Which lines in the listing below contain the word "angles"? Copy each one.

BEGIN Source material

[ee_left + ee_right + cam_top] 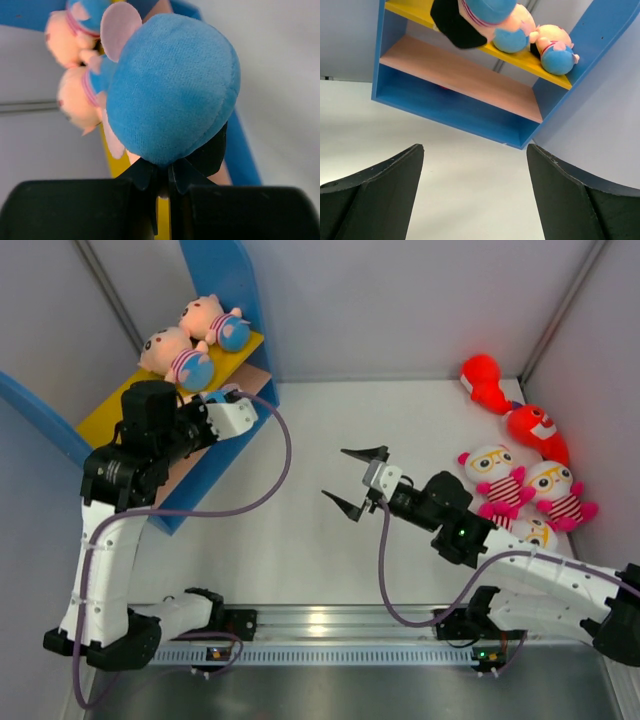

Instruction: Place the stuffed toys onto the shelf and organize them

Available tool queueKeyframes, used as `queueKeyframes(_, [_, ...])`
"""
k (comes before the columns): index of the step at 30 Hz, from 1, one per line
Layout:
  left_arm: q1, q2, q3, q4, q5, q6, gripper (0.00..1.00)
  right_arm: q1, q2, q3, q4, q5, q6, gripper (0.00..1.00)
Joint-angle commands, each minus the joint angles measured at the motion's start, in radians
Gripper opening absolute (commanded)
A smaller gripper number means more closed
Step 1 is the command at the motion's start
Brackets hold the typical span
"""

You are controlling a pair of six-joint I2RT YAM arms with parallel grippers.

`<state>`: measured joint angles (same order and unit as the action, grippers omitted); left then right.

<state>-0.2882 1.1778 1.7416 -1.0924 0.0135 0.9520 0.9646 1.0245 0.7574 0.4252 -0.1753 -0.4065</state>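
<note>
Plush peach doll (170,90), rounded blue velvety trousers: clamped by left gripper (161,174) at blue-sided two-tier shelf (228,285)
Right gripper (354,480): black jaws spread wide, released over white tabletop (300,430)
Yellow board (103,420): two dolls (178,355) laid

The table (300,540) lies open from centre to 6 o'clock. At 10 o'clock two dolls (172,355) fill the far end of the shelf (222,280)'s upper board (105,415), with the left gripper (167,172) and a third doll (170,90) beside them. The lower board (460,75) is bare. Owls (500,480) and red creatures (535,430) crowd 3 o'clock.
</note>
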Motion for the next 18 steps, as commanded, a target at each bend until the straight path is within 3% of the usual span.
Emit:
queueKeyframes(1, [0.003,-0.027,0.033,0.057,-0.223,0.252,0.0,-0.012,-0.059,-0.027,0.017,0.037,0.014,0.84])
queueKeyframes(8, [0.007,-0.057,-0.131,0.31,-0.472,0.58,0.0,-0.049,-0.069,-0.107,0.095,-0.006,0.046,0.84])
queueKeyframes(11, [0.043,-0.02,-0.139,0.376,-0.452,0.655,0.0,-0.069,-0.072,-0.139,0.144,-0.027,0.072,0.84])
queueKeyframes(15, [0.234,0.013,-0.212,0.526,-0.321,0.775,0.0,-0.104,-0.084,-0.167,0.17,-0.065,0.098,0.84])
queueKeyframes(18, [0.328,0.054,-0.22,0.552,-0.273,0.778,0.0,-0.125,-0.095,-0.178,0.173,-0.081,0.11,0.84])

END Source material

### Result below:
Joint-angle commands, each minus the joint angles measured at the motion's start, in radians
`<state>`: measured joint angles (same order and unit as the action, grippers omitted); left then right.

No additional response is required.